You Googled Me and Got This Blog

I’m an incredibly easy person to find on the internet. My name is relatively unique thanks to my Scottish last name, which has 23 different official spellings, and that my mom decided on Erica (after the infamous Erica Kane on All My Children), not Katie, Lindsey, or Megan like many of my peers.

Google my name and bam, there’s my personal portfolio as the first result. There’s my time as a leader and volunteer at my alma mater’s gay-straight alliance in the second one. There’s even a result tucked in there of my eight years as a 4-Her.

It’s not that much of a skip and a jump to find my screen name and start researching my hobbies. But what about those hobbies and what about if potential employers find out or god forbid, my Grandma.

Well, Grandma already knows. I’m pretty notoriously not that secretive and pretty shameless.

(Plus, Grandma is one hip grandma, let me tell you; she had the internet before I could even convince my parents that we needed a computer so I could type up my own reports on the life and times of octopi instead of my mom using her electric typewriter.)

Employers can be another story.

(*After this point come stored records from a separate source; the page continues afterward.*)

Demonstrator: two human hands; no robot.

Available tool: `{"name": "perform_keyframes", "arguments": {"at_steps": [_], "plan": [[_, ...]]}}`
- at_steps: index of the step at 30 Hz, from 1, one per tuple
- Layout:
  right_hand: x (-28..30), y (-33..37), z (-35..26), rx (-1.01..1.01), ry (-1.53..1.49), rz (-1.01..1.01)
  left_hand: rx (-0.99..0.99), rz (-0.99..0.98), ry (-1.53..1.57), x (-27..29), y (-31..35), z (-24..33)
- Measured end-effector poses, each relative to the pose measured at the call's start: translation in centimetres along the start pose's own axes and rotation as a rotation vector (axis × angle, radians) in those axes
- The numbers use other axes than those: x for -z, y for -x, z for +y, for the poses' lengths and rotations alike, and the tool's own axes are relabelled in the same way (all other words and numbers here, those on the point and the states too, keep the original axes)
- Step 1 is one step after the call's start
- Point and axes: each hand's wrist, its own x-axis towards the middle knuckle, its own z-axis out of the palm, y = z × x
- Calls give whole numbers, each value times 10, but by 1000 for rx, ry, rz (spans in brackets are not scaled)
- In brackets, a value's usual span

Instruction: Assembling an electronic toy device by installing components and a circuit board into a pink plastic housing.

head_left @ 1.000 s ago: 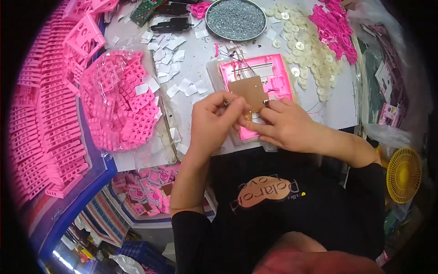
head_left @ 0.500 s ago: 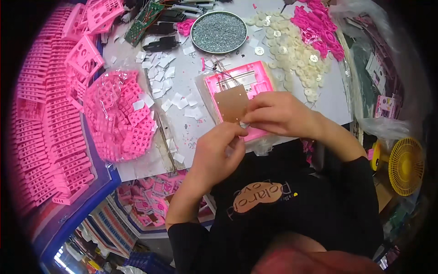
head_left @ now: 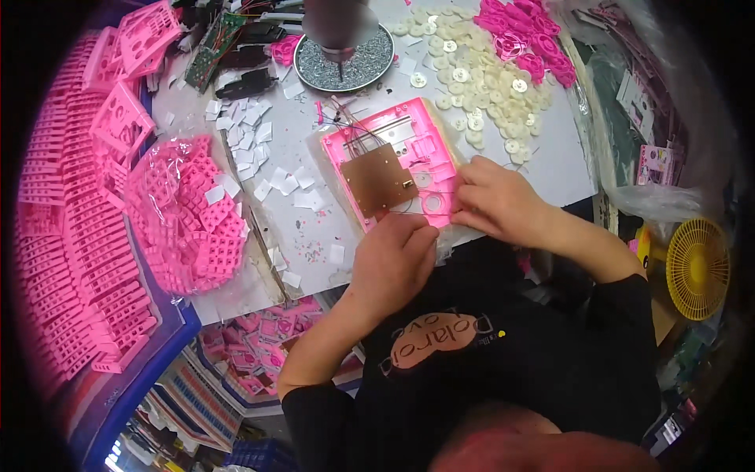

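A pink plastic housing lies open-side up in front of me. Over its left part rests a brown circuit board, with thin wires spreading from its far side. My left hand is at the near edge of the housing, its fingers closed by the board's near edge; whatever they pinch is hidden. My right hand is closed at the housing's right edge. A thin wire seems to run from the board across the housing to its fingertips. A round ring-shaped recess shows in the housing between the hands.
A dark hanging tool, probably an electric screwdriver, overlaps a round dish of small screws. Pale discs and magenta parts lie far right. White paper squares, a bag of pink parts and stacked pink frames occupy the left.
The right hand has moved right, off the board, and the housing's near right part is uncovered. The board looks turned slightly. A dark hanging tool has come into view over the screw dish.
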Motion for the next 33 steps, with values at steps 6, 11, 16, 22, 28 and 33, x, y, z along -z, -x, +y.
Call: {"name": "perform_keyframes", "arguments": {"at_steps": [6,11,16,22,28,33], "plan": [[-2,-11,29,382,46,-54,1,-49,-123,-7,4,-7],[-32,7,33,243,-226,161,-119,-112,-159,-4,2,-12],[-47,15,30,162,-193,329,-131,-143,-152,-2,5,-14],[-37,28,24,136,-33,332,-161,-200,-190,-2,-1,-11],[-36,45,-1,77,288,248,-220,-210,-299,-8,1,-9],[-27,49,-10,74,493,88,-315,-227,-433,-14,3,-8]]}}
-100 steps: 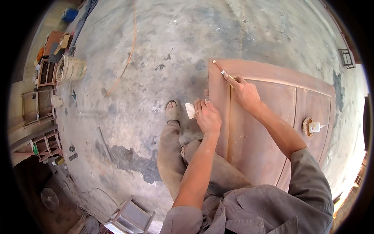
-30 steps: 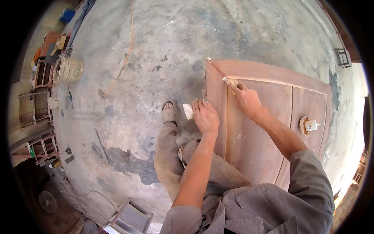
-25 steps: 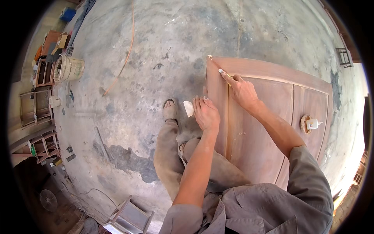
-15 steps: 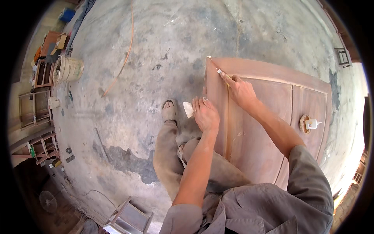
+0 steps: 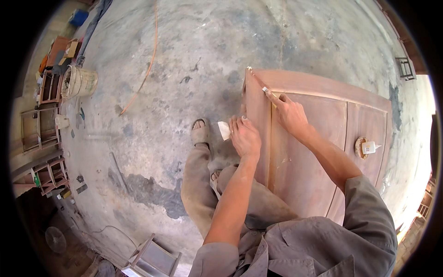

Fox News is probably never going to hire me, but that doesn’t hurt my feelings. I pretty much gave up on my dreams of being President of the United States after the 2004 election. I’m probably never going to be a CEO, unless I open my own company and I’ll always hire me.

I’m lucky to live in Seattle where discrimination based on sexual orientation is illegal. My hobbies, while certainly could be the object of some salacious office gossip, are not illegal nor do they interfere with how I perform my job. They just make the monotonous “how was your weekend?” question more interesting.

Recently, a friend of mine and I had a conversation about putting our sexual orientations in our public profiles on Facebook, hoping that certain extended family members would read them, and eliminating the need for some possibly awkward exchanges. For myself, my family tends to know everything, if not because of my ultra-honest answers to their questions, but because of family gossip.

An office kind of works the same way. A few friends get the full details and a few other people get vague ideas and then everyone knows or has suspicions. Suspicions can be fun to mess with people’s head.

Several months ago, I was in the office kitchen area and a co-worker, who’d barely said two words to me outside of work-related conversations, informed me that he’d heard I went out at night during the week and wanted to know where I went. While I never answered his question in a way that satisfied him, I did have the glory of looking at the confusing on his face when I told him that no, I don’t drink when I go out. Because I’m sure he was having pictures of me in his head drunk out of my mind, stripping down to my bra, and badly singing the greatest hits of 1997. He was pretty ashamed to find out that this lush can count the numbers of times I’ve been drunk on two hands.

Eventually, office gossip goes away. They hire a new person and want to know every single detail about that person instead of you. Everyone now thinks its normal that I have action figures of Batwoman, She-Hulk, Vala Mal Doran, and Jayne Cobb on my desk. Oh, that’s just Erica; she’s a little weird.

I always figure that if my hobbies are found out and leave a bad impression than perhaps that’s not where I want to be working anyway. I’m not very hidden online, and I’m not very hidden in real life either. It doesn’t work for everyone, but it does for me.

Besides, just because I work in e-commerce doesn’t guarantee that my current or future employers bother to google me.